Pada waktu itu, Ambon berubah menjadi “a city of migrants” (kota migran), sebagaimana ungkapan Gerrit Knap (1991), bukan saja dengan pegawai dan tentara kuasa kolonial yang sendirinya berasal dari berbagai negara di Eropa, melainkan juga dengan warga berketurunan India, Portugis, Tionghoa, dan, terutama, Makassar. Selain itu, terdapat juga beberapa orang asli Pulau Ambon yang berdomisili di Ambon, tetapi jumlahnya sangat terbatas (Knaap:1991). Tawanan yang berasal dari Huamoal, Manipa, dan Kelang mungkin lebih banyak. Jadi, Kota Ambon merupakan kota yang multilingual pada abad ke-17. Namun, walaupun bahasa Belanda berfungsi sebagai bahasa administratif dan bahasa utama di kalangan penjajah, di kalangan rakyat biasa di Kota Ambon bahasa Melayu berfungsi sebagai bahasa utama….. Namun demikian, di kampung-kampung Ambon keadaannya berbeda. Sepanjang abad ke-17 bahasa daerah Maluku tetap digunakan di semua kampung di Pulau Ambon…. Jadi, pada akhir abad ke-17 “bahasa tanah” (bahasa daerah Maluku) masih digunakan di kampung-kampung Islam dan Kristen.
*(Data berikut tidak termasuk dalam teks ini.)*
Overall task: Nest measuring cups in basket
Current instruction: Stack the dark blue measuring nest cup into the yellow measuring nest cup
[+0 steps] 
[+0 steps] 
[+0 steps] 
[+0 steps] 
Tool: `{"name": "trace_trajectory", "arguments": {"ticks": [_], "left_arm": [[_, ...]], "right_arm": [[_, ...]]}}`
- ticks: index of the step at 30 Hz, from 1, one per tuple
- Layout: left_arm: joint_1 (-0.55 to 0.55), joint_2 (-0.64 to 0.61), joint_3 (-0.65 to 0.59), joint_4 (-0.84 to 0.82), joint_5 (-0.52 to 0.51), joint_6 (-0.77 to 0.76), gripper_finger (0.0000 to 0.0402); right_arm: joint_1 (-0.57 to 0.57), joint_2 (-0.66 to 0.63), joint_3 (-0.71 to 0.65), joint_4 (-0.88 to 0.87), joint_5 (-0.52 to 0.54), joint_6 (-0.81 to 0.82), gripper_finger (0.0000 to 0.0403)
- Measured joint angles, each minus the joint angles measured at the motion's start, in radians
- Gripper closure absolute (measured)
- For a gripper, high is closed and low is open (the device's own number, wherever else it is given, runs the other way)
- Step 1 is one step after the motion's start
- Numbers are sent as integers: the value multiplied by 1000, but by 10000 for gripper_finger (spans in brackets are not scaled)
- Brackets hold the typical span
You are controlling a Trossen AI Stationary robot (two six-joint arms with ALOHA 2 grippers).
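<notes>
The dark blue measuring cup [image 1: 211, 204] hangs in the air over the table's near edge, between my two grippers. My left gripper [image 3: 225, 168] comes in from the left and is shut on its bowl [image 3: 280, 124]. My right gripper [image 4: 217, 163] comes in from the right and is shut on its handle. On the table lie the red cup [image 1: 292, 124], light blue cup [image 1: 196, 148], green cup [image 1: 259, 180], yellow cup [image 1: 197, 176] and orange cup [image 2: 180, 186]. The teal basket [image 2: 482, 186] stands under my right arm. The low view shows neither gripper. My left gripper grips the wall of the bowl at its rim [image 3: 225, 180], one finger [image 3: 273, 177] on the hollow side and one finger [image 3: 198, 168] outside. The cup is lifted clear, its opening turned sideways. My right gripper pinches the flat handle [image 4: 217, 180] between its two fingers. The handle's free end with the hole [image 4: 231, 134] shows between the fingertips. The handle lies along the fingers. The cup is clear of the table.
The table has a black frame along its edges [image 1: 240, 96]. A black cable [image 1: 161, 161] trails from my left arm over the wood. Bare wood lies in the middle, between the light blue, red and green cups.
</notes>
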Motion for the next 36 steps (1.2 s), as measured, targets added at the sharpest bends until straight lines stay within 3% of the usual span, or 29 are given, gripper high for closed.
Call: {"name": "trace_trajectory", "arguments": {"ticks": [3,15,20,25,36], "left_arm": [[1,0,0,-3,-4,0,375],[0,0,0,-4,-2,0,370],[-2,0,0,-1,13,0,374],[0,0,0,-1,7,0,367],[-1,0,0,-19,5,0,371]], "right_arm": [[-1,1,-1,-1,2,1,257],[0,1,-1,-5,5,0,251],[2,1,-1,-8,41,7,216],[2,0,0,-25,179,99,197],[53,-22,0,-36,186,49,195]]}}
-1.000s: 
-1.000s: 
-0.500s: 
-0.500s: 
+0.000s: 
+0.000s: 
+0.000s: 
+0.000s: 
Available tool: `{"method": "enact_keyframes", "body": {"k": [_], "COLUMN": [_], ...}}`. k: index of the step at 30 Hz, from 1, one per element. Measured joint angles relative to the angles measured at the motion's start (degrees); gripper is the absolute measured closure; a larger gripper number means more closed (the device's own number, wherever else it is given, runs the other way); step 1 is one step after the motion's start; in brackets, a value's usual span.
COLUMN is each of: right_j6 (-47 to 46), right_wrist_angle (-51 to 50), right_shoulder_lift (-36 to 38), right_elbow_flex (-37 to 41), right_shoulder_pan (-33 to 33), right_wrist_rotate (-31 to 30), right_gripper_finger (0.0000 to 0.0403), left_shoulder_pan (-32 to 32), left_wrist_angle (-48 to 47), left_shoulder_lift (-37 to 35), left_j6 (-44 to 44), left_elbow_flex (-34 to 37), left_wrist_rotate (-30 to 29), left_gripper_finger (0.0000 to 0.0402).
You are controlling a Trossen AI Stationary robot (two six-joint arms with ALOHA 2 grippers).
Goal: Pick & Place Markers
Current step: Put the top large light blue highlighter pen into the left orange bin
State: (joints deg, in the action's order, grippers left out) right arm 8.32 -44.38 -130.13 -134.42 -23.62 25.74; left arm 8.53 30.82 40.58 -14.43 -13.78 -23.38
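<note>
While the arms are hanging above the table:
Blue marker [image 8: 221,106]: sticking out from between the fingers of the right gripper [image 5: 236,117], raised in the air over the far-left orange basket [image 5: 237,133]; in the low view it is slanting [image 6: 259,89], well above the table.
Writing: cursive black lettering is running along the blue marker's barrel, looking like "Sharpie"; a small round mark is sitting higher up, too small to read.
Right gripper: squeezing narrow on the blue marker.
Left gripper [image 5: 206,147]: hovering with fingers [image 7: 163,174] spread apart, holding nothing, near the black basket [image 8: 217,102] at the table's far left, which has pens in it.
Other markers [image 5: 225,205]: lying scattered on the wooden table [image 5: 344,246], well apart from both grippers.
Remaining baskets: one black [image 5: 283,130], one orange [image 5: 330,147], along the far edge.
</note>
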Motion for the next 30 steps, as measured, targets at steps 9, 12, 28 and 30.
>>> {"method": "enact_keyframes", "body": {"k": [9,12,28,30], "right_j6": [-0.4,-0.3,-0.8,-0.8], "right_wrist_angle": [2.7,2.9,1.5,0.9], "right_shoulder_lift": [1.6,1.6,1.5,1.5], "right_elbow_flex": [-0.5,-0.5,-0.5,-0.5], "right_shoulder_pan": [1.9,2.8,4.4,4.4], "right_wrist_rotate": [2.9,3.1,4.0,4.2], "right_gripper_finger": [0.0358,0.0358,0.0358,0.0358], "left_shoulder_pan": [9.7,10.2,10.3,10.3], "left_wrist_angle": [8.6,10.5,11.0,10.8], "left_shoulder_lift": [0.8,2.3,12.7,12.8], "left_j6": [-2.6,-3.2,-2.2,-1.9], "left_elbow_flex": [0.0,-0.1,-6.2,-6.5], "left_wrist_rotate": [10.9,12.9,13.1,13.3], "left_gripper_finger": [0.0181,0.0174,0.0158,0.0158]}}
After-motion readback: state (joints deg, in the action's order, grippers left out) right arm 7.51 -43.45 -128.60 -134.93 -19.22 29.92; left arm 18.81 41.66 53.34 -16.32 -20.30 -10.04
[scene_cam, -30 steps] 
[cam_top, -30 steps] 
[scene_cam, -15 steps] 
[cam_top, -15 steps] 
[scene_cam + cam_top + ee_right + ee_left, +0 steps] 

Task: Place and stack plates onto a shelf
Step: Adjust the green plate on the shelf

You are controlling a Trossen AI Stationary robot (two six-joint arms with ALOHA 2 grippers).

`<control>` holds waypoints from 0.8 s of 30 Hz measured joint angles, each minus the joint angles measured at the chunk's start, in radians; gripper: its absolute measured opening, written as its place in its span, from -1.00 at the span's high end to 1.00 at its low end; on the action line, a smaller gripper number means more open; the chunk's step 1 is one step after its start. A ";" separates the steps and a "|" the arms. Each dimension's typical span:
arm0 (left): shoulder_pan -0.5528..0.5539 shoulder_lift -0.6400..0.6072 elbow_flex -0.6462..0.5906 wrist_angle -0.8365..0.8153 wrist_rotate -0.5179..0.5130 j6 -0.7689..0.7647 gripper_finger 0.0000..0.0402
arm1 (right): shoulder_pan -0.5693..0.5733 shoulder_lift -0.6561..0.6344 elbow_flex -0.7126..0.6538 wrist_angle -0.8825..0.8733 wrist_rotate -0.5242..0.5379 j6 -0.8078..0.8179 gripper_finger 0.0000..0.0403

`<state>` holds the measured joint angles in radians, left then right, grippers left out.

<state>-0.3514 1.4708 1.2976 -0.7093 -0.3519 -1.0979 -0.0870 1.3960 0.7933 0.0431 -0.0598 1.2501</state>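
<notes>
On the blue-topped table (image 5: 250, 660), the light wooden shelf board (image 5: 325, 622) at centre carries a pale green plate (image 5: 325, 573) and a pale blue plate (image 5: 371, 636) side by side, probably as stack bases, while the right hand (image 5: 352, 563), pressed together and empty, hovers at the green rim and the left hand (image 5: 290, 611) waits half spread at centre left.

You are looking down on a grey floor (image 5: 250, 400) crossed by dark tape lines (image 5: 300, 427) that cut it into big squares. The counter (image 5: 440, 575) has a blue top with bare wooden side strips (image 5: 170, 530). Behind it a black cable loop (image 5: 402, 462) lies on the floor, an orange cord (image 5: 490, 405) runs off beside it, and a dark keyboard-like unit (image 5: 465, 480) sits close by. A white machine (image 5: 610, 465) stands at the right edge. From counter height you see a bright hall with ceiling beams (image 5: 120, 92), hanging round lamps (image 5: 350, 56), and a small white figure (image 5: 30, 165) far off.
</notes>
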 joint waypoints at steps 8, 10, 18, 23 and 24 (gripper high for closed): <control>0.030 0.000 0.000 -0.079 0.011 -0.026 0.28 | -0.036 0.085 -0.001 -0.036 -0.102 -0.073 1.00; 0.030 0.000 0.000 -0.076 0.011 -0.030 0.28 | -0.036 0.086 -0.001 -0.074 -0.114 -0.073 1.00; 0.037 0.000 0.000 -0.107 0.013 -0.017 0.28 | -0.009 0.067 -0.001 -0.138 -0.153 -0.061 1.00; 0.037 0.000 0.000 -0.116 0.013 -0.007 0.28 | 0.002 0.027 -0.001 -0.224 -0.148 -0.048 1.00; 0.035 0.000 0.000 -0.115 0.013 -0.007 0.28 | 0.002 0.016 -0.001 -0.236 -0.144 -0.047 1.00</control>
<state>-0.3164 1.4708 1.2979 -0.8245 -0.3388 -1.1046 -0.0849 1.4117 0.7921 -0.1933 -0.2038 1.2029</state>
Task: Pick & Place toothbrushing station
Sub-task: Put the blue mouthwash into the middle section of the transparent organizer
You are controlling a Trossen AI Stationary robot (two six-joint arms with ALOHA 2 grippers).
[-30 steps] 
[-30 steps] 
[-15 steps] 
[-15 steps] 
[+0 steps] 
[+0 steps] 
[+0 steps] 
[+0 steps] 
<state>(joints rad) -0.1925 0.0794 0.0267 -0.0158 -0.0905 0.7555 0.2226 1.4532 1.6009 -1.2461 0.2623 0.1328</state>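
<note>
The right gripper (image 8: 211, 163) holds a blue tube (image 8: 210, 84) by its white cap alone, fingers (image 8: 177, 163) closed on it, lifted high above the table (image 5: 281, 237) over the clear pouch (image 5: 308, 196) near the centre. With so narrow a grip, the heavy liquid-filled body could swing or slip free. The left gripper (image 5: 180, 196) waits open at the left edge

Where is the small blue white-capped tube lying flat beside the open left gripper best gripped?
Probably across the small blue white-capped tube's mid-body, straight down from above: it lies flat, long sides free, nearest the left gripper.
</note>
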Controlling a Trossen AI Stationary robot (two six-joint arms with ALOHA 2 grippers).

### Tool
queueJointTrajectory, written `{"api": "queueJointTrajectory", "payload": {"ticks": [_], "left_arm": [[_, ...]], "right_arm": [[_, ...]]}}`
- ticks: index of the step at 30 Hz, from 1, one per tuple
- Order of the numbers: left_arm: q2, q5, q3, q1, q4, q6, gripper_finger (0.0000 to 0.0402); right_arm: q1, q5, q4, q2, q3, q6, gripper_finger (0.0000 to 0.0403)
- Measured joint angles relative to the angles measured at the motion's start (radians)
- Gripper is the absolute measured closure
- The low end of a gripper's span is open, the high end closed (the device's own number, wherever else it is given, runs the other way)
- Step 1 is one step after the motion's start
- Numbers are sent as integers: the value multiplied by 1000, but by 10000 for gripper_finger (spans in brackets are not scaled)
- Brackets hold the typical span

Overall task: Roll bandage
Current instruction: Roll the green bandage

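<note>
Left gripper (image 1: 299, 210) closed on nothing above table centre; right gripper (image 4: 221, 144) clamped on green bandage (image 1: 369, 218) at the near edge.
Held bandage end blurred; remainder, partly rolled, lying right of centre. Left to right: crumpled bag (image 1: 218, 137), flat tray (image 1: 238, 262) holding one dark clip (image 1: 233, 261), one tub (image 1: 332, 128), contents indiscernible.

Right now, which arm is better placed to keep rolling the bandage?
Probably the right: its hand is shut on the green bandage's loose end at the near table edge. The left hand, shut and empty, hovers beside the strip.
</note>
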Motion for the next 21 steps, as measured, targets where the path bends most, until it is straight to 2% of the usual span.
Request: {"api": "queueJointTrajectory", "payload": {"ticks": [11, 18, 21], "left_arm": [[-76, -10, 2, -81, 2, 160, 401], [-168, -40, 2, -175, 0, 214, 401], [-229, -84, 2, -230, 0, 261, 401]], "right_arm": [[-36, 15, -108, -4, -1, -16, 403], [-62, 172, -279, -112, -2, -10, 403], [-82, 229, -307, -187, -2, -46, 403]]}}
Kalimat terakhir pada kutipan di atas memberikan gambaran bahwa pada akhir abad ke-17, bahasa daerah masih digunakan oleh penduduk Pulau Ambon, baik oleh komunitas Islam maupun oleh komunitas Kristen. Jika dibandingkan dengan situasi kebahasaan saat ini, kenyataan menunjukkan bahwa di Pulau Ambon dan Pulau-pulau Lease (bahkan, di beberapa pulau lain di Maluku) bahasa daerah tidak lagi dituturkan oleh penduduk yang beragama Nasrani. Sebaliknya, di kampung-kampung Islam, bahasa daerah masih digunakan dalam aktivitas sehari-hari, meskipun tidak lagi seintens dulu.
Berbagai pendapat muncul terkait fenomena tersebut. Sebagian masyarakat menyatakan bahwa bahasa-bahasa daerah di wilayah penduduk beragama Nasrani, khususnya yang ada di Pulau Ambon, Haruku, Saparua, dan Nusalaut, telah punah karena tidak lagi dituturkan oleh penduduknya. Hal tersebut tidak sepenuhnya benar adanya. Tidak tertutup kemungkinan, bahasa yang sudah dianggap punah itu masih terpelihara dalam komunitas Muslim. Dengan kata lain, bahasa daerah yang dahulu dituturkan oleh moyang komunitas Kristen yang dianggap sudah punah tersebut merupakan dialek dari bahasa yang sama yang dituturkan oleh komunitas Muslim. Hal ini merujuk pendapat salah seorang peneliti Jerman yang cukup terkenal pada abad ke-17, yaitu Rumphius, yang bersikeras menyatakan bahwa walaupun terdapat sejumlah besar dialek di Pulau Ambon, semua penduduk dapat saling paham. Meskipun demikian, masih diperlukan penelitian yang cukup komprehensif untuk membuktikan bahwa bahasa-bahasa/dialek-dialek yang dahulu digunakan oleh komunitas Kristen adalah bahasa yang sama dengan yang digunakan oleh komunitas Muslim di Pulau Ambon dan Pulau-pulau Lease (Haruku, Saparua, dan Nusa Laut) saat ini.